Every now and then, the old P.K. comes out to play.
And this is not an unalloyed blessing.
Look, let’s agree the greatest thing the general managers’ meeting can accomplish is the implementation of a coach’s challenge in the NHL.
If there were one, Michel Therrien could have tossed the flag or whatever in Overtime and a video review would have absolved P.K. Subban of making contact with his stick against the noggin of Buffalo’s ever-dangerous Mark Pysyk.
The high-sticking call would have been rescinded, the teams would continue their 4-on-4 battle and who knows how the game might have ended?
As it was, however, Subban was in the box watching his teammates heroically kill 1:59 of his penalty before pesky Steve Ott buried a rebound to secure two points for the Sabres, who probably won’t need them.
The Canadiens needed the point they earned.
It kept them atop the Northeast Division ahead of Boston, which lost 3-1 in Winnipeg. The Bruins still hold a game in hand, but they are two points behind the Canadiens.
Both teams play on Thursday: Boston at Ottawa, the Canadiens on Long Island. Until then – and perhaps beyond – Montreal has a first-place hockey team … albeit one that didn’t look it for long stretches of the game on Tuesday night.
Postgame attention was focused on Subban and the penalty that wasn’t really a penalty. But should the Canadiens’ most valuable skater have been going for a kill shot on an inoffensive Sabre (Pysyk had a shot on goal during the first period and was invisible thereafter) in an OT situation?
Of course not. But that’s what you get with P.K.: occasional, though increasingly rare, examples of the youthful and not entirely prudent exuberance that made the flamboyant defenceman a darling of the Bell Centre through his first two seasons.
P.K. was not the reason Buffalo won the game. The Sabres got two points because Jhonas Enroth made some big saves – particularly on a Brian Gionta shot that would have won it for the Canadiens in regulation – and because the home team played a sloppy game.
Woeful defensive zone coverage by the David Desharnais-Max Pacioretty-Brendan Gallagher line gave the Sabres their early two-goal lead. And the Canadiens’ attack couldn’t get into gear until the furious third-period rally that included 15 shots and goals by Pacioretty and Colby Armstrong.
The Canadiens had 34 shots on Enroth through 60 minutes (they had none in OT). But the significant numbers, for me, were the 23 shots the Sabres blocked (Mike Weber had six) and the 24 times Canadiens’ shots missed the net.
That’s a season high, and the number of misses indicates lack of patience and poor execution among Canadiens shooters.
Gionta, Alex Galchenyuk and Andrei Markov each missed the net four times.
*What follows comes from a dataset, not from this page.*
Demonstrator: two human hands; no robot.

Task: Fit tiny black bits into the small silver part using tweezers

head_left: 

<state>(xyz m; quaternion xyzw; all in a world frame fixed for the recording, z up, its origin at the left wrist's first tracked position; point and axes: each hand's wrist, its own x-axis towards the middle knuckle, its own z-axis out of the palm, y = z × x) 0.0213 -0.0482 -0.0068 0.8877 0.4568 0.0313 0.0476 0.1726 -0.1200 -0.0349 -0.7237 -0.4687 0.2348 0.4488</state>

The general air of ineptitude in the offensive zone was frustrating to watch in a game that drew murmurs of discontent from the usual sellout crowd … although the sound might have been snoring, because long stretches of the game were dull.
Excitement, when it finally came, was generated by the DD line – seeking and nearly achieving redemption for its defensive errors – and by the new Lars Eller-Galchenyuk-Armstrong trio.
Gallagher was brilliant in beating Cody Hodgson and Tyler Myers behind the Buffalo net to set up the Pacioretty goal and nearly won it with his own unlikely shot off the crossbar.
Eller continues to use his size effectively in the offensive zone, and Galchenyuk picked up his first point in six games with a nifty pass to that sniper Armstrong.
The imminent return of Rene Bourque and, let us hope, Brandon Prust will confront Therrien with some interesting personnel choices. Although he did not juggle his lines in-game against Buffalo, the coach must have been tempted to do something to bring the Canadiens’ attack to life. Bourque and Prust would have helped.
The player whose return would be of greatest benefit has not been cleared to start skating. The Canadiens’ power play went 0-for-2 against the Sabres, and Raphael Diaz would really help. As it was, Josh Gorges was used on the second wave, and he’s just not enough of a point presence to be useful.
Jarred Tinordi played 11:13 in his Bell Centre debut. The rookie took a penalty for firing the puck over the glass but looked generally competent, as did his confrères on the Canadiens defence corps.
Markov topped the ToI list with 26:10. Markov is averaging 24:39 a game – almost two minutes more than P.K., who is 11 years younger (and whose knees are healthier). This is a concern as the playoffs approach.
But by then Diaz should be back.
And the snow that buried Montreal on the last day of winter will have given way to crocuses and Cup dreams.